*Task directions*
Repeat exactly the lines of the listing from the line containing "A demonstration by" through its last line, and nothing beyond them.

[Data provided]

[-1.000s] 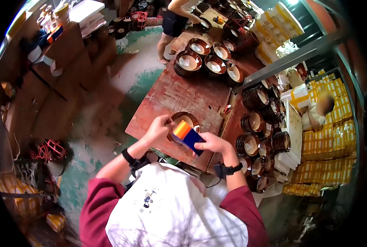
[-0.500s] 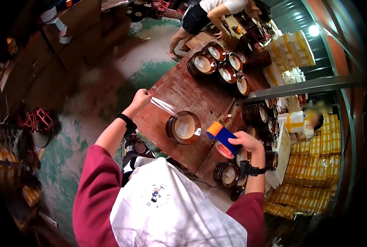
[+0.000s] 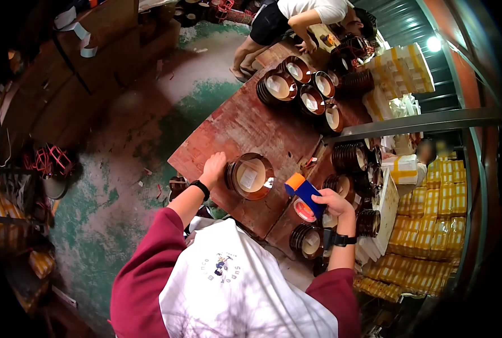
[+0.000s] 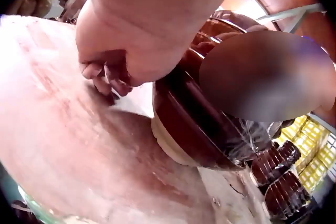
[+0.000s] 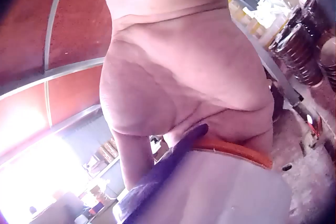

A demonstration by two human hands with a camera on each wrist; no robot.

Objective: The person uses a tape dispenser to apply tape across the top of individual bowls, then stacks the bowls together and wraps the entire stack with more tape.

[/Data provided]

*Exercise response*
A demonstration by two human hands with a camera on each wrist; no robot.

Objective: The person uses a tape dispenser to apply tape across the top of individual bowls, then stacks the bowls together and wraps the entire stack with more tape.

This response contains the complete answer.